Un racconto scritto a più mani.

Un racconto lungo, anzi lunghissimo

Abbiamo rubato l’incipit di un grande scrittore ed ora… continuate Voi

«Vorrei tanto che un uomo, un uomo solo mi capisse. E desidererei che quell’uomo fosse lei» (Lettera al mio giudice)

Georges Simenon

È molto difficile da spiegare a chi, come lei, passa le sue estati in spiaggia sotto qualche ombrellone arroventato.
Quando io mi aggancio alla prima staffa della ferrata del Sas Rigais, il metallo è ruvido e
gelido al tatto. La montagna è viva, ogni roccia sembra raccontare storie di tempeste e ostacoli insuperabili, di sfide superate e cadute temute. E proprio quando tu pensi di
essere in controllo, la scalata si rivela in tutta la sua complessità.
Un passaggio stretto si fa strada tra due rocce aguzze e mi costringe a infilarmi su uno
sperone impietoso. Respiro profondamente.
Privo di appigli, si presenta un tratto di roccia liscia. I muscoli si tendono, cerco una presa, una qualsiasi, ma le mani scivolano. Devo concentrarmi, pensare strategicamente. Un rumore sordo mi colpisce: un piccolo sasso si stacca poco sopra di me, rotolando nel vuoto. Sento l’adrenalina che scorre nelle vene, cerco di rimanere calmo e mi concentro sul respiro: lento e profondo, lento e profondo, fino a che il cuore ritorna a battere in modo regolare.
È in quel momento che…

Luca

Immagine da Freepik

… mi scorre davanti agli occhi tutta la vita. I miei genitori, mio fratello, il mio amico Ludovico che condivide con me la passione per questa montagna così dura e ostile. Poi Elisa.

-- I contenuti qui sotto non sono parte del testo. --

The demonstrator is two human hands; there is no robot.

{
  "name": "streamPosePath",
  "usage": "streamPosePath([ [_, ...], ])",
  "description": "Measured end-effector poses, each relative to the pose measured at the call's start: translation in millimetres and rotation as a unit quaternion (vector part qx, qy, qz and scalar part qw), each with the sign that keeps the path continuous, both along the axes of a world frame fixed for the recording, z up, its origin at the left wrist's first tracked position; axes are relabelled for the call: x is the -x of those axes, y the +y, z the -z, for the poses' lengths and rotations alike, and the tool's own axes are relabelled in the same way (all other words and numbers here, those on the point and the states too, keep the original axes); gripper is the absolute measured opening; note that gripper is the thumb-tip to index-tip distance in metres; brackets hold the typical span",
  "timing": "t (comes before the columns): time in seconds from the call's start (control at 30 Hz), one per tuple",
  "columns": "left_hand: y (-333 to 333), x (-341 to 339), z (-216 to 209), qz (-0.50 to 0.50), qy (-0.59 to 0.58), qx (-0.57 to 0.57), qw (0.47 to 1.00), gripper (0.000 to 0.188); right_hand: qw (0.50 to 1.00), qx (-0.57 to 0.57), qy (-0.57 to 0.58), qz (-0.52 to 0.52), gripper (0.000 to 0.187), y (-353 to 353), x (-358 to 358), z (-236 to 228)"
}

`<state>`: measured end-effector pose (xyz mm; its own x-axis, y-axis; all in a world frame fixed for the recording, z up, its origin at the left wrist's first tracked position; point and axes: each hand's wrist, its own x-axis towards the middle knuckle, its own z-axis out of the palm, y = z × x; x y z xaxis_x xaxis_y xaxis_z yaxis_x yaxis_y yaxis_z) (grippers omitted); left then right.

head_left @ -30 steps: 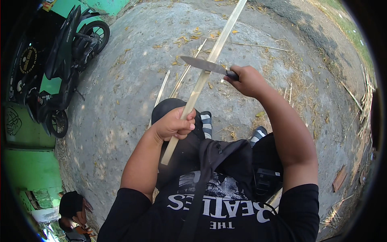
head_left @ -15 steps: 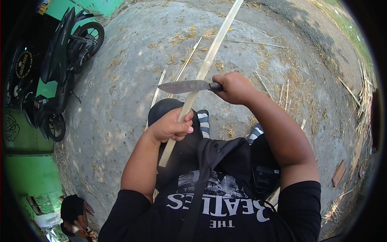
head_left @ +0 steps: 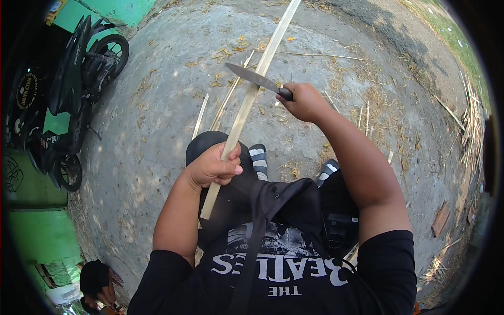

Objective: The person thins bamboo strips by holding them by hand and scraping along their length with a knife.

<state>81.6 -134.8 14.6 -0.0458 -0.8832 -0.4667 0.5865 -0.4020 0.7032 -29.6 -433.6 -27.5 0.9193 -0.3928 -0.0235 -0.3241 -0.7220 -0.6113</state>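
Observation:
My left hand [head_left: 216, 165] is closed round a long, pale bamboo strip [head_left: 242, 114] close to its near end. The strip slants from above my lap away to the top edge of the view. In my right hand [head_left: 306, 102] is the dark handle of a large knife [head_left: 253, 76]. Its broad, pointed blade lies across the strip, beyond my left hand, with the tip toward the far left. Whether the edge bites into the bamboo I cannot tell.
Thin bamboo strips [head_left: 231, 94] and yellow leaves lie on the grey concrete ground [head_left: 152, 121] beyond my knees. A parked motorbike [head_left: 79, 79] stands at the left. Another person [head_left: 97, 281] is low at the lower left. A pile of bamboo sticks [head_left: 472, 126] lies far right.
The knife has moved farther out along the strip, and its blade has turned so that the tip points more away from me. My left hand keeps its hold.

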Motion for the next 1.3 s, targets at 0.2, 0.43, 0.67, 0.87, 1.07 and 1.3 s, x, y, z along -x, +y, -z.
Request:
streamPosePath([
  [0.2, -2.7, 0.4, -1.0, -0.022, 0.016, -0.033, 0.999, 0.035, 0.993, 0.003, 0.004, -0.117, 0.021, 20.5, 6.0, -9.7],
  [0.43, 3.8, -5.7, 0.9, -0.001, 0.043, 0.006, 0.999, 0.034, 0.998, -0.054, 0.014, 0.013, 0.023, -10.4, 1.6, -6.1],
  [0.67, 3.9, -5.8, 2.5, -0.008, 0.059, 0.001, 0.998, 0.034, 0.997, -0.003, -0.013, -0.08, 0.023, 11.2, 8.1, -13.9],
  [0.87, 0.2, -3.5, 1.3, 0.014, 0.036, -0.004, 0.999, 0.035, 0.992, 0.078, 0.003, -0.094, 0.014, -4.0, 12.1, -19.7],
  [1.07, 3.7, -5.7, 3.3, -0.004, 0.066, -0.005, 0.998, 0.035, 0.985, 0.088, -0.012, -0.15, 0.015, 13.9, 7.0, -16.2],
  [1.3, 1.0, -0.6, 2.7, -0.007, 0.029, -0.017, 0.999, 0.037, 0.992, 0.09, 0.014, -0.091, 0.014, 5.6, 5.8, -14.7],
])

Elisa, quella sera tornando a casa, avrebbe saputo che io ero…  chissà.
La mattina non voleva che io mi avventurassi da solo. Ma l’ho rassicurata: quante volte sono salito quassù, quante volte tornando le ho raccontato di che emozione provo nel raggiungere quelle cime, di come il sudore e l’impegno necessari per affrontare la montagna mi rendono forte.

Quella volta, però, era la montagna che stava vincendo. Non provavo rabbia o rimpianti, sapevo che è un’avversaria dura, che è facile cadere nelle sue trappole. Ma quando il ritmo del mio cuore è tornato normale ho capito che dovevo e potevo sopravvivere.
Mi capisce? Non potevo restare lì immobile ancora per molto e l’alternativa era lasciare la presa o cercare una soluzione …

Monica

Immagine da Freepik

Perché questa volta non c’ero venuto da solo. Non le avevo davvero mentito quanto piuttosto omesso un particolare, seppure non del tutto trascurabile.

E allora, a maggior ragione, non è che avessi grandi alternative: o lei o io o entrambi. Ed entrambi mi sembrava decisamente troppo. E riconosco di averci pensato su ma mica poi tanto: io volevo vivere. E ora voi mi dite che avevate localizzato la nostra posizione grazie al segnale GPS che la mia compagna aveva prontamente attivato. Ma a me non ha detto di averlo fatto. Tremava come una foglia e mugolava dal terrore.

Non gliene faccio una colpa, no di certo, ma non faceva nulla per aiutarmi. Eppure non era una novellina. Io parlavo e lei non rispondeva. Non recepiva i miei suggerimenti, i miei sempre più accorati consigli.

Giudice cosa avrebbe fatto al posto mio? E poi se Elisa avesse saputo che ero venuto sin quassù con un’altra e non con lei come l’avrebbe presa? Forse, in definitiva, potevo ancora cavarmela…

Giuseppe Pugliese

Immagine da Freepik

Ho chiuso gli occhi e ho tagliato la corda. Non c’è stato nessun rumore, non un urlo, non lo sfregare di abiti sulla parete rocciosa, non il suono lontano di una caduta. In quel momento mi sono sentito leggero e ho ricominciato a salire con una frenesia furiosa, ferendomi senza provare dolore, forte come non ero stato mai. Ho raggiunto lo sperone dove mi hanno trovato svenuto. In quella salita forsennata ero felice e mi è capitato in seguito di pensare come sarebbe bello se nella vita a comando si potesse tagliare tutto e ricominciare. Io avrei tagliato il lavoro monotono, l’amore sbiadito di Elisa, la compagnia ormai scontata di amici noiosi,  la passione falsa per Giovanna… Ho tagliato solo lei.